Bölüm 1. Belki

4.5K 342 72
                                    


Yine bir muayene günü gelmişti. Hastaneye kimse sevinçle koşa koşa gitmezdi ama benim kimselerin görmesini istemediğim başka yaralarım vardı. Bir de neden herkes yanında biriyle gelirdi ki! Benim yanımda hiçbir zaman birisi olmamıştı.

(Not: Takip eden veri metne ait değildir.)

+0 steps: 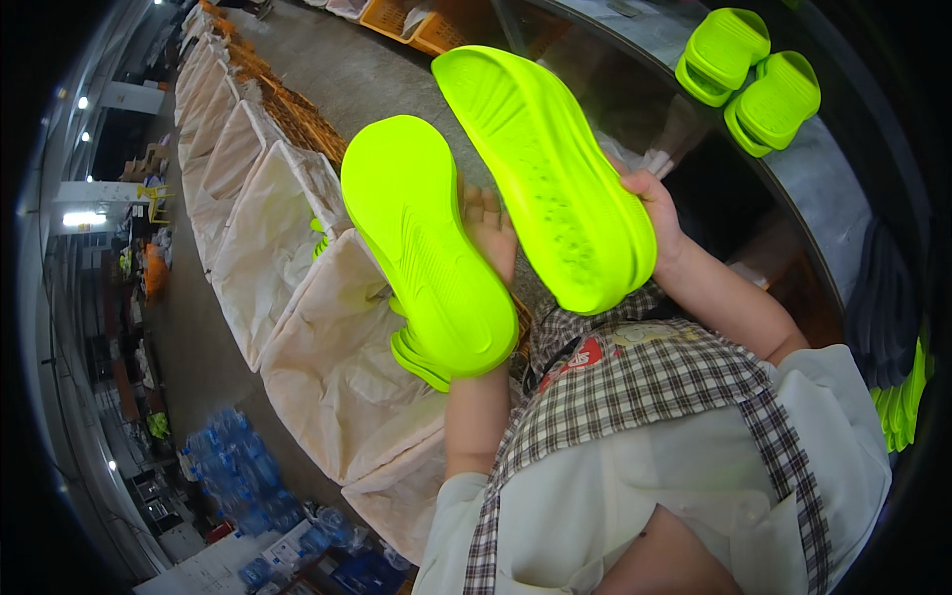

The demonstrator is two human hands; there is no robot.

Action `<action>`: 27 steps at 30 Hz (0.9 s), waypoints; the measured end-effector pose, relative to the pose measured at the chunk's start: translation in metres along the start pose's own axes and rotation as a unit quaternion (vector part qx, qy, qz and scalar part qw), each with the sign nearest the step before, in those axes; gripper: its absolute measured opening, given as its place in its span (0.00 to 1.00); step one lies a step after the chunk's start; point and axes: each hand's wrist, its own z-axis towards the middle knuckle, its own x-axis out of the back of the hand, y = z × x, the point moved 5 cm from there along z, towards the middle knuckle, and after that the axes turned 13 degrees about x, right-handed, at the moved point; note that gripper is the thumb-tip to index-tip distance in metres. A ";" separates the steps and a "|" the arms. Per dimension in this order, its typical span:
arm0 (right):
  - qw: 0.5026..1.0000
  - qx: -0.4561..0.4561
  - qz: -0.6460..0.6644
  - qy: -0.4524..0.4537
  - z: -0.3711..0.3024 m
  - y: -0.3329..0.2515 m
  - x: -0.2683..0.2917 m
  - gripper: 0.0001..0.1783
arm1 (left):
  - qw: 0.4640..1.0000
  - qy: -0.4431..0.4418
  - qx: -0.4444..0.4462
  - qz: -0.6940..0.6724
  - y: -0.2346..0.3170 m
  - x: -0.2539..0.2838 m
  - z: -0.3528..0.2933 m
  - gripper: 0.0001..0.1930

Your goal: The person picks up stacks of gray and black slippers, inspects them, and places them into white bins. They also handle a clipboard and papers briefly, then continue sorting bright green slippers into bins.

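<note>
In my left hand [489,233] is a bright yellow-green foam shoe sole [421,238], held upright with its smooth, partly grooved face showing. The fingers appear at its right edge; the rest of the hand is hidden behind it. My right hand [650,203] is closed on the right side of a second sole [550,178] of the same colour. That one tilts to the left, with ribs and small dark dots on its face. The two soles are held side by side, slightly apart. No straps show on either.
Pale cloth-lined bins [327,367] stand in a row on my left, with green pieces [416,362] in the near one. At right, two green slides [729,55] rest on a grey surface, near dark pieces [881,297]. Orange crates [436,30] are far; blue bottles [243,466] stand lower left.
</note>
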 end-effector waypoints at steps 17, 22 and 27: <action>0.778 0.249 -0.557 -0.146 -0.005 -0.056 -0.085 0.16 | 0.911 -0.097 0.252 -0.311 -0.018 -0.019 0.000 0.29; 0.710 0.498 -0.489 0.099 -0.033 -0.193 -0.025 0.16 | 0.887 -0.183 0.271 -0.327 -0.012 -0.013 0.010 0.30; 0.533 0.583 -0.489 0.369 -0.077 -0.321 0.067 0.24 | 0.900 -0.196 0.242 -0.306 -0.011 -0.010 0.009 0.31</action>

Başıma gelenlerin ve çektiğim sancıların farkındaydılar evdekiler ama ses çıkaramıyorlardı. Belki ellerinde ölüp başlarına bela olmamdan korkuyorlardı. O yüzden en azından hastaneye gitmeme karşı çıkmıyorlardı.

Ayaklarım gerisin geri beni çekiyor, direniyorlardı yürümemek için ama artık bütün işitme yetimi kaybetmek üzereydim ve bu başıma gelmesini istediğim son şey idi.

Hastanenin daha kapısını açtığımda vurmuştu ağır ümitsizlik kokusu yüzüme. Buradaki ilaç kokusu belki herkese umut olabilirdi ama benim benliğime karamsarlık tohumları ekiyordu.

Ağır adımlarla ve içimde türlü düşüncelerle merdivenleri çıkıp doktorumun odasına doğru yürüdüm. Boş bir bekleme koltuğu sanki beni bekliyor gibiydi, koridor o kadar kalabalıktı ki, o yoğunlukta o koltuk sanki benim için boş bırakılmıştı. Acaba uzaktan ağır bir vakaymışım gibi mi görünüyordum!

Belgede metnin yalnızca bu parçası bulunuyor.